EXERCISE –
Filter the entries down to the lines holding "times", then copy those lines.

■ ■ ■ ■ ■

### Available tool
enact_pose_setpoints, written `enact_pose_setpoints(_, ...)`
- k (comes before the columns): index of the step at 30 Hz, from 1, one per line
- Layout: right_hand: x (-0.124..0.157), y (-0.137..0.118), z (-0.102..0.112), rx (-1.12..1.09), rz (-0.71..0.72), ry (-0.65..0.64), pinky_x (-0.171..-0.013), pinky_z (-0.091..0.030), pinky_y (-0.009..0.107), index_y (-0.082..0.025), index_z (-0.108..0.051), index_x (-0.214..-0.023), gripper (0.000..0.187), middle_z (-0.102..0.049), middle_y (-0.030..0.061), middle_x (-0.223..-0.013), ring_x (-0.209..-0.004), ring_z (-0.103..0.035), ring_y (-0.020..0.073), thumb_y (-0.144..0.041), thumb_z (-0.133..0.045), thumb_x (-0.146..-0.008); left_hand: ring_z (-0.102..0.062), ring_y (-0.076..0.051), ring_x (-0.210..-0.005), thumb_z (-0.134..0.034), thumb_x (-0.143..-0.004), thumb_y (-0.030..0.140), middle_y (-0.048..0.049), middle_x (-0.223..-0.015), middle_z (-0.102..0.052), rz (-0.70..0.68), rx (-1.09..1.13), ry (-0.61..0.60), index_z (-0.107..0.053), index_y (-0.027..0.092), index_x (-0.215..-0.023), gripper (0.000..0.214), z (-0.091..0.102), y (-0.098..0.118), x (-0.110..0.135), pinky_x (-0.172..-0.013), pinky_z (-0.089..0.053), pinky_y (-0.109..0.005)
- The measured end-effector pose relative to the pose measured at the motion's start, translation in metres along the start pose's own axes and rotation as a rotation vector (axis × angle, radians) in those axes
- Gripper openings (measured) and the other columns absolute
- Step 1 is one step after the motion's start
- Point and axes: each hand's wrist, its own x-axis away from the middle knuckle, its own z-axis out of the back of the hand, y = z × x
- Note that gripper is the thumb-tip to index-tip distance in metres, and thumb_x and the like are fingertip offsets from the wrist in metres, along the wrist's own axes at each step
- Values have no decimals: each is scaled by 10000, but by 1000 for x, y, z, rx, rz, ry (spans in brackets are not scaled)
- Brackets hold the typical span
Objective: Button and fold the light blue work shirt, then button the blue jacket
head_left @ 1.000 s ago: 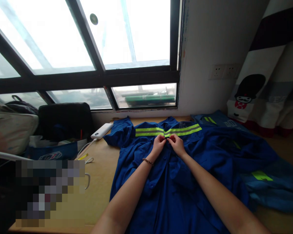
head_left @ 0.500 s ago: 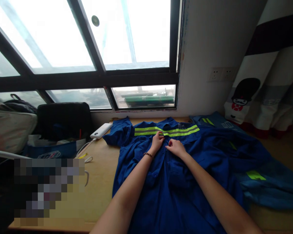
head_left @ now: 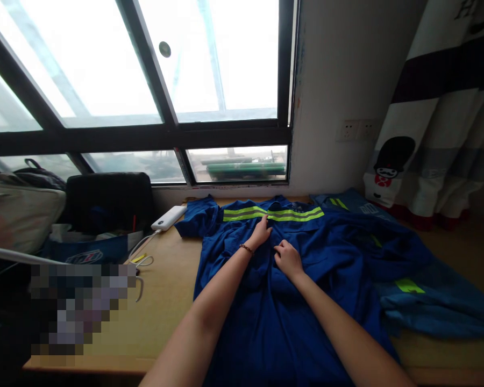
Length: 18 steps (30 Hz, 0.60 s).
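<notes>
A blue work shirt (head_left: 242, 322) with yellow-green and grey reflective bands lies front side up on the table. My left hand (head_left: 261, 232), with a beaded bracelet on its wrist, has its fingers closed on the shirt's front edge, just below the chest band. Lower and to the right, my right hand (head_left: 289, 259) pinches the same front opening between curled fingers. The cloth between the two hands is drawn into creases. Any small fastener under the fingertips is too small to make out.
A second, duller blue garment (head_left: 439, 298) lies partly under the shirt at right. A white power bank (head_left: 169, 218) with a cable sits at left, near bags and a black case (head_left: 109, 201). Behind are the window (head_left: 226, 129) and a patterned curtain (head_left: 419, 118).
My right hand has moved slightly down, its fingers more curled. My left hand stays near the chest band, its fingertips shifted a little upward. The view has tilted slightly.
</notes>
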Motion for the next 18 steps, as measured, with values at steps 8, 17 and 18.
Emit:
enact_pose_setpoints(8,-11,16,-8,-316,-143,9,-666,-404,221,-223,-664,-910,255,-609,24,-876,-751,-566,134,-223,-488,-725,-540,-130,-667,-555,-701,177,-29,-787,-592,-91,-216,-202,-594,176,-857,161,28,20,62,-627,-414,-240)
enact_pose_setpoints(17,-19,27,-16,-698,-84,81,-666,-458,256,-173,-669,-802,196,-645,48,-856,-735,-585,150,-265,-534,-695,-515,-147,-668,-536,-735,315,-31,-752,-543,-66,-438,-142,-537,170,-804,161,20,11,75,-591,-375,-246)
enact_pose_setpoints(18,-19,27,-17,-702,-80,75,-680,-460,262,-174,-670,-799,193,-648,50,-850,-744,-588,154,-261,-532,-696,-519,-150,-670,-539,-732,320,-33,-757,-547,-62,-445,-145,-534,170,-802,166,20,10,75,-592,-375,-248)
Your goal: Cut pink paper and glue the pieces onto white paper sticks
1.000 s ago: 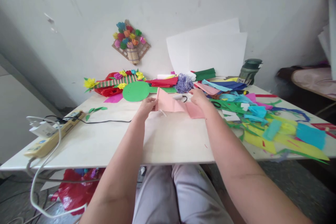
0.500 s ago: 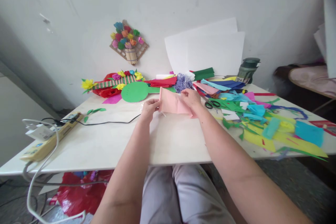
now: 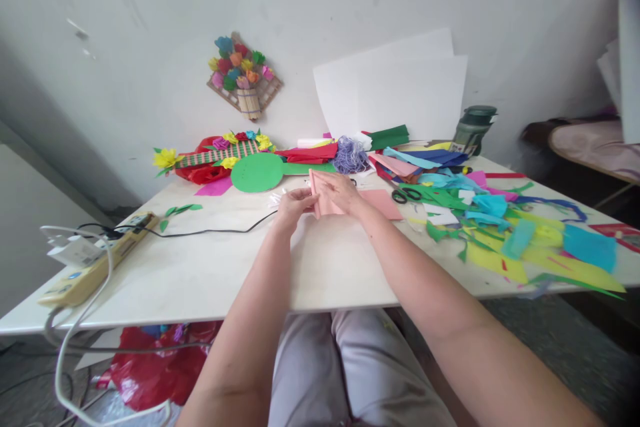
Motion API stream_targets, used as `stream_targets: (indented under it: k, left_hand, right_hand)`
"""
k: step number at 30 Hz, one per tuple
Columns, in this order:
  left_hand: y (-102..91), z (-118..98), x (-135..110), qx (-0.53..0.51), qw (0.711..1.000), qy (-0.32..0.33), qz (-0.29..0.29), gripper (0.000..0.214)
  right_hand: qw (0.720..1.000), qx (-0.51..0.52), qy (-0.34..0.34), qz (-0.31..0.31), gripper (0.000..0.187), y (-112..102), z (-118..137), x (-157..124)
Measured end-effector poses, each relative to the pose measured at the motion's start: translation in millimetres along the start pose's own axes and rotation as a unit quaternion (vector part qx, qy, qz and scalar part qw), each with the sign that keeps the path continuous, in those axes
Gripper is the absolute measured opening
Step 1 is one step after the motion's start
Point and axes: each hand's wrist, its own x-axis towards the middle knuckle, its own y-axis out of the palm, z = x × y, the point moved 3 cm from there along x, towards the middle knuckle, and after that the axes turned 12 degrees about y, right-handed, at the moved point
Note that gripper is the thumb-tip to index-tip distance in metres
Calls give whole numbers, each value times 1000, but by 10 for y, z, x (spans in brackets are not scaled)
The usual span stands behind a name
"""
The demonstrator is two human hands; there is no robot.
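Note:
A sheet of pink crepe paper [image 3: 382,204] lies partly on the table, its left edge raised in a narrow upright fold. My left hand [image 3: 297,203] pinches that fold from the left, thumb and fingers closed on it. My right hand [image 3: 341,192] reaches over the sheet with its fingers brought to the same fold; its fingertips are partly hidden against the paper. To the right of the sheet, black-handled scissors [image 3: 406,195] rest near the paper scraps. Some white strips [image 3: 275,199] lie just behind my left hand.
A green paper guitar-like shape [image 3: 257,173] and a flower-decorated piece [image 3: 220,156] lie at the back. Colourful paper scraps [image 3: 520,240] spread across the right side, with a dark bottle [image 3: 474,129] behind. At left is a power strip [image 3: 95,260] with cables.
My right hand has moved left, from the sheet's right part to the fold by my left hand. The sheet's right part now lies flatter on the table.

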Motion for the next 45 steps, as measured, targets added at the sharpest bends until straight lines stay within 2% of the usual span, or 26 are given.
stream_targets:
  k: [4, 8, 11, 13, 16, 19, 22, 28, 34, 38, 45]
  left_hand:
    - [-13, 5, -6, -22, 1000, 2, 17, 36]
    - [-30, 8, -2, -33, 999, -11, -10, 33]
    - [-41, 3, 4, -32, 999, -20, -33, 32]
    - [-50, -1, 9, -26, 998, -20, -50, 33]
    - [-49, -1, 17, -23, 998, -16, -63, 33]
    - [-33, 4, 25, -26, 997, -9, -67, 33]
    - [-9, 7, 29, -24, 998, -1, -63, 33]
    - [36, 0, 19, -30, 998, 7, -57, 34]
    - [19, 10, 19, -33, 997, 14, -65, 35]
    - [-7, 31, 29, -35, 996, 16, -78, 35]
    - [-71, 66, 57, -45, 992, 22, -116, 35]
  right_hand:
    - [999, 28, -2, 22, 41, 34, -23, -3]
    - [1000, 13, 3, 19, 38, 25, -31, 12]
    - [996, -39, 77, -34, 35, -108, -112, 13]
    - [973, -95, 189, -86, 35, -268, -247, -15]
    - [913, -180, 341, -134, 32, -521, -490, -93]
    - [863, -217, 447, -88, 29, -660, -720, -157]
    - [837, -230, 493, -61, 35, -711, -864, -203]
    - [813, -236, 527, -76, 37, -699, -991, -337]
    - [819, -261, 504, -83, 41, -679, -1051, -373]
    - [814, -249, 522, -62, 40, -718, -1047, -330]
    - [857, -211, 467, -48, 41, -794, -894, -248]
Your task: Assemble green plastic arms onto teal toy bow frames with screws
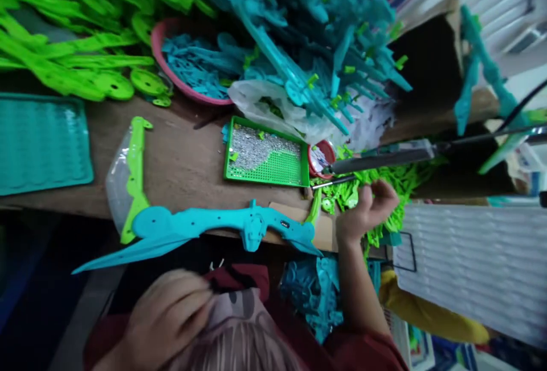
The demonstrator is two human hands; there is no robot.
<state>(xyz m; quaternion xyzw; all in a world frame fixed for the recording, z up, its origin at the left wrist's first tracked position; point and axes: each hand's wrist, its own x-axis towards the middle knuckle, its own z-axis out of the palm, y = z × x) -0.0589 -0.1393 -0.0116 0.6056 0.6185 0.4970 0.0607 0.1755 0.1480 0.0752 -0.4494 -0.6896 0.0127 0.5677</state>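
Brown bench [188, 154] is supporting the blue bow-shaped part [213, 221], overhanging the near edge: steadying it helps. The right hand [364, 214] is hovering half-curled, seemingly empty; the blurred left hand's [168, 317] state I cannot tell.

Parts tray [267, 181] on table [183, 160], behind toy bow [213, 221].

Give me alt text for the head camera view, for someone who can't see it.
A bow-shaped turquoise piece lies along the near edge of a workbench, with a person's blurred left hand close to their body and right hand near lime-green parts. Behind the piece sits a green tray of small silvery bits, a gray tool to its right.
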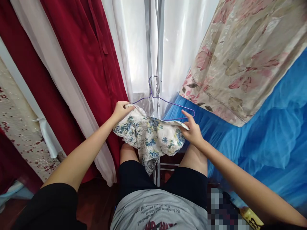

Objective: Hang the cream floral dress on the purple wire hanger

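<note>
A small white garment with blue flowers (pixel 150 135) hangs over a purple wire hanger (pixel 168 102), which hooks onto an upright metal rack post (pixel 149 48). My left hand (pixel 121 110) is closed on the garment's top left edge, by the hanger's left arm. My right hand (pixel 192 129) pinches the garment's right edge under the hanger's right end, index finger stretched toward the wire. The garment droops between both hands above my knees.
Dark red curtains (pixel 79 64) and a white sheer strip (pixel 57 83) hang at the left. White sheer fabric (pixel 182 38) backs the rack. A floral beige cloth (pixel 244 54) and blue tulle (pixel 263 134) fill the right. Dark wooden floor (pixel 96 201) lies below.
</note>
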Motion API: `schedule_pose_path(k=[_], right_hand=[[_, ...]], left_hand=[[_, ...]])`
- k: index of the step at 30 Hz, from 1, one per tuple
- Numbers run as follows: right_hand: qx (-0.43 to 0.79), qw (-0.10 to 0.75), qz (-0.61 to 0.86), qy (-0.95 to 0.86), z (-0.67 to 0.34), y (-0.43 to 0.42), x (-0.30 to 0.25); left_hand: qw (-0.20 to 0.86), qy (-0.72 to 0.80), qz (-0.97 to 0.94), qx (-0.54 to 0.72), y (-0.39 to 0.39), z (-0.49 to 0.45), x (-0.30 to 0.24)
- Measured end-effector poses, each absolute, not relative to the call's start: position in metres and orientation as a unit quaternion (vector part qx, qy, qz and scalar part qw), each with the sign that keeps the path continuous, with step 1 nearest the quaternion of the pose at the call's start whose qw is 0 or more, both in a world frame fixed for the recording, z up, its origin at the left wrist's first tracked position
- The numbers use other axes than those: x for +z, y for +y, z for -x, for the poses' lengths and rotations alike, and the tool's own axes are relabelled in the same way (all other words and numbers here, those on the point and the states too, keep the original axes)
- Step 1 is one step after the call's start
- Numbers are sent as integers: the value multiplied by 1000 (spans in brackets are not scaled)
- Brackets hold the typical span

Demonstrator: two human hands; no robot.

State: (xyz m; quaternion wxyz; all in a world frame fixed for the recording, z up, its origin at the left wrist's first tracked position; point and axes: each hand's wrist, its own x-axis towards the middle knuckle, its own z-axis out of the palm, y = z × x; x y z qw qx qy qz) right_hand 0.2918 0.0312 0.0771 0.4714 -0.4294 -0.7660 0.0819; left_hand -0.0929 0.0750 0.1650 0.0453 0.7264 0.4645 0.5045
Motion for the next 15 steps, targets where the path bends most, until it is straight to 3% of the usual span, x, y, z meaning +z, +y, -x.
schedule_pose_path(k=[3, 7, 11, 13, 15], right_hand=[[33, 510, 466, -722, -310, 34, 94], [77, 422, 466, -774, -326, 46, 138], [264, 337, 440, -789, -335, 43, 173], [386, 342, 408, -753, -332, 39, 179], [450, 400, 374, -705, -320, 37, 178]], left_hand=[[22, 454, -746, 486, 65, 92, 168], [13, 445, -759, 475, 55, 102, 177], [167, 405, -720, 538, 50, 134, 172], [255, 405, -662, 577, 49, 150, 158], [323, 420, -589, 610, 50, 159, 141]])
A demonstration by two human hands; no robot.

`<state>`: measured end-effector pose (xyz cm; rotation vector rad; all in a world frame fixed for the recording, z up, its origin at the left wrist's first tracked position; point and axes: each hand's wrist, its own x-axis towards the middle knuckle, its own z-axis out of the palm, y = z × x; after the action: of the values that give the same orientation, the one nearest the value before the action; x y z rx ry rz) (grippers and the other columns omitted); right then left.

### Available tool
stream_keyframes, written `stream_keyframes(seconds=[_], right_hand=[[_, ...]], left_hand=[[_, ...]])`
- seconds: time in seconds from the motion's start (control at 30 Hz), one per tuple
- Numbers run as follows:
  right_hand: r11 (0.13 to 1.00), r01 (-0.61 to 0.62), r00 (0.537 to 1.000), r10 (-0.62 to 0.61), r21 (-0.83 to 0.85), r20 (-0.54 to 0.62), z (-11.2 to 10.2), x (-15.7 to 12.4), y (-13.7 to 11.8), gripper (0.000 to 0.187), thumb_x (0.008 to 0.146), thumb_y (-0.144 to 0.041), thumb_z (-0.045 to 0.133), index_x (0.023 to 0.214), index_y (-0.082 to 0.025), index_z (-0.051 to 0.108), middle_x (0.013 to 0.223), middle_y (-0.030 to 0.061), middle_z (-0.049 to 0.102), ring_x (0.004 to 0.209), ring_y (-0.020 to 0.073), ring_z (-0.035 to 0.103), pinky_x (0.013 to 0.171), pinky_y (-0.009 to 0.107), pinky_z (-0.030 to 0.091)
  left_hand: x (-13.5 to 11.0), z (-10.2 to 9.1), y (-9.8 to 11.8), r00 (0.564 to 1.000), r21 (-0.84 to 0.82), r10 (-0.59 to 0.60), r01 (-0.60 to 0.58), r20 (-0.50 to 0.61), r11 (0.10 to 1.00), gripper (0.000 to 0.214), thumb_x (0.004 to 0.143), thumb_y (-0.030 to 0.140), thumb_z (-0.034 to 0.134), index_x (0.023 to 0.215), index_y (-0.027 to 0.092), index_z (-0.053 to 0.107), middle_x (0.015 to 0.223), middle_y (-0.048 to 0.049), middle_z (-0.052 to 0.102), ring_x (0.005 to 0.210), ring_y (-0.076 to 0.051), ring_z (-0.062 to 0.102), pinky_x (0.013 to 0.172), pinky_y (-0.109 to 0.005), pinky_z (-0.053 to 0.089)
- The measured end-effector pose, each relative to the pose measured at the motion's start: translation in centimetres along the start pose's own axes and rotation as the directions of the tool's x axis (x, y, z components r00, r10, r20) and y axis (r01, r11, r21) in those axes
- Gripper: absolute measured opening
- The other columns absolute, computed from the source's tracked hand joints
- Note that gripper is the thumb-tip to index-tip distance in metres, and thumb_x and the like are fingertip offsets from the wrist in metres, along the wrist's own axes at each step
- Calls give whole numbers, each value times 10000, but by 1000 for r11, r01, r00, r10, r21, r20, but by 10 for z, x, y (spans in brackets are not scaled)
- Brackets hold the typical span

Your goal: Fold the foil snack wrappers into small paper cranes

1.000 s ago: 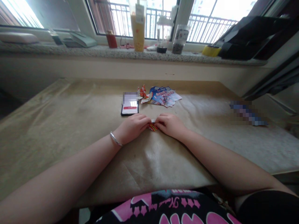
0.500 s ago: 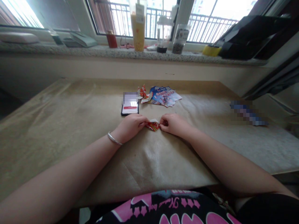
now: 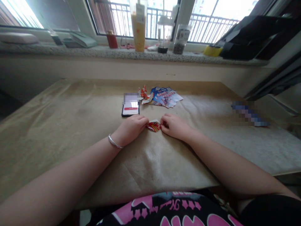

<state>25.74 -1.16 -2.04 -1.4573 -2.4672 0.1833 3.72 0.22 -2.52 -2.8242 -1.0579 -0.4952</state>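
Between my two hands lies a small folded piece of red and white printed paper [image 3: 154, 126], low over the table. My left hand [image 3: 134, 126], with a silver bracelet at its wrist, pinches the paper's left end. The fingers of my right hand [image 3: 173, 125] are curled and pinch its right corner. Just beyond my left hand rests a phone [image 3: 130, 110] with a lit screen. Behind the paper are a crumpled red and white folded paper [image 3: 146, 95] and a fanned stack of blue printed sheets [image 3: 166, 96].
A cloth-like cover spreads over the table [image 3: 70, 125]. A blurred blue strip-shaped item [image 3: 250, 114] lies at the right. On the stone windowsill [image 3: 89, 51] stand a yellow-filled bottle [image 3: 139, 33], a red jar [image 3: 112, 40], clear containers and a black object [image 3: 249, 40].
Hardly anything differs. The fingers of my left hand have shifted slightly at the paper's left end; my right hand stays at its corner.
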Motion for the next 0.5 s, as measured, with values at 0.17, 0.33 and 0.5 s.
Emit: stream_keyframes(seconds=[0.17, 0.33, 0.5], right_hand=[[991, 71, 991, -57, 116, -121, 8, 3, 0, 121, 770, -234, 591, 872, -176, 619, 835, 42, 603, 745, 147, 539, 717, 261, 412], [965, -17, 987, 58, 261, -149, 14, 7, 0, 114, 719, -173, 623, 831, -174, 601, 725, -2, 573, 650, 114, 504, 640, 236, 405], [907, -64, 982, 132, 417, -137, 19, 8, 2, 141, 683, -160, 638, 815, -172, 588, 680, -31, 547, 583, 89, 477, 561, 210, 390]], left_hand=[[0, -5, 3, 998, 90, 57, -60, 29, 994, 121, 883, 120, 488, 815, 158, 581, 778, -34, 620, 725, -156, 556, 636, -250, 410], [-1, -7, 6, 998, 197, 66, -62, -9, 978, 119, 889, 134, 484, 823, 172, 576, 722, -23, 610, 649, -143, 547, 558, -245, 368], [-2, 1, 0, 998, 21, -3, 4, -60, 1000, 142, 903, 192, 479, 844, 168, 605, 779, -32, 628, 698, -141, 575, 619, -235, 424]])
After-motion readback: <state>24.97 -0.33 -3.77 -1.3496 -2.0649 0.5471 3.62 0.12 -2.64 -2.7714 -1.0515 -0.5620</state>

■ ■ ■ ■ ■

EXERCISE OUTPUT –
Calls give whole numbers, each value times 1000, but by 10 for y, z, x (spans in brackets are not scaled)
- Calls give whole numbers, each value times 10000, but by 1000 for r11, r01, r00, r10, r21, r20, but by 10 for z, x, y (spans in brackets are not scaled)

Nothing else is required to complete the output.